IKON pass holders are offered a $200 credit ($100 for the IKON Base Pass) toward next season’s pass, and IKON has added Adventure Assurance giving the flexibility to defer your pass to 2021-22. So there’s some compensation from IKON Pass at their 43 ski resorts combined on one pass.

Uphill skiing has already been trending upwards in recent years. This no-lift ski approach to alpine should continue to thrive as skiers seek out back-country experiences and true distancing. Hopefully uphill skiers will access remote terrain with appropriate snow safety and avalanche awareness, versus just skinning up groomed slopes and skiing down resort trails (poaching) without paying their share by buying lift tickets or a pass, or paying only $10 bucks. Ok, its a pet peeve of mine.
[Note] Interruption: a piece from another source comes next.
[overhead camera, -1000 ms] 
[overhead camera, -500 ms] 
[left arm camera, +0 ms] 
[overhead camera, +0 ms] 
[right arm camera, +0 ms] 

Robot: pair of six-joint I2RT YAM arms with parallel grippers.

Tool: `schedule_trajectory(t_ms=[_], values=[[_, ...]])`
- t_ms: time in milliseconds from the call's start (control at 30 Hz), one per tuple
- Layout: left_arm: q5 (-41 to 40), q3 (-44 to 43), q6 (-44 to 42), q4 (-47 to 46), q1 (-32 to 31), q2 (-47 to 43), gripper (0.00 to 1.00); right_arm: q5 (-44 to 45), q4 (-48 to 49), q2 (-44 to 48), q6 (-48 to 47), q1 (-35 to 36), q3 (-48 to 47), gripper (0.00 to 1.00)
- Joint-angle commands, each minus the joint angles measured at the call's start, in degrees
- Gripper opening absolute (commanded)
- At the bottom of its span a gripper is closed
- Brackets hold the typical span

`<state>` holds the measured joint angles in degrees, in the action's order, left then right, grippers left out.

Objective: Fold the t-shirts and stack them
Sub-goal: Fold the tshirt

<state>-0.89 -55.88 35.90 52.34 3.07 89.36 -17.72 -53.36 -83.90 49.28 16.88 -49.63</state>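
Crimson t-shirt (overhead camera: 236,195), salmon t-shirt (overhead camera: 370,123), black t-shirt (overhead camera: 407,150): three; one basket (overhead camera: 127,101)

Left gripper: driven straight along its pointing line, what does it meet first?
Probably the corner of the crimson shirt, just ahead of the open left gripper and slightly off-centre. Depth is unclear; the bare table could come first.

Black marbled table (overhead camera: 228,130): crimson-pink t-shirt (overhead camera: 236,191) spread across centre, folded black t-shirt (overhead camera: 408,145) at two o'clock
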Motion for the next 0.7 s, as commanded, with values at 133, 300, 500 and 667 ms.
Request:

Après Ski? Say goodbye for now to the packed party scene at the Matterhorn, Foggy Goggle, Red Lion, Trap Bar, Grizzly… all of our favorite après ski bars …the list goes on…  Some ski regions were hot spots for “sharing” the virus last ski season. Après ski at Ischgl come to mind. We’ve skied this Austrian resort and can report the Alps-style après ski is huge, lots of hugging, and chugging, dancing, sharing drinks and super close contact included! Yeah, that’s no longer the scene ski friends (insert sad face here).

Ok, so we have more questions than answers about next season’s ski experience. Travel to the Alps, I doubt it? Japan, um no. Big events, probably not? It’s a curious time, unprecedented.

But if there is a will, there is a way. I know the ski industry and our community of skiers are resourceful passionate people and there will be a plan to SKI! I will not even contemplate ski resorts NOT opening next winter, call me naïve, I prefer optimistic and hopeful …

Stay well, stay safe, stay in ski shape –  winter is coming!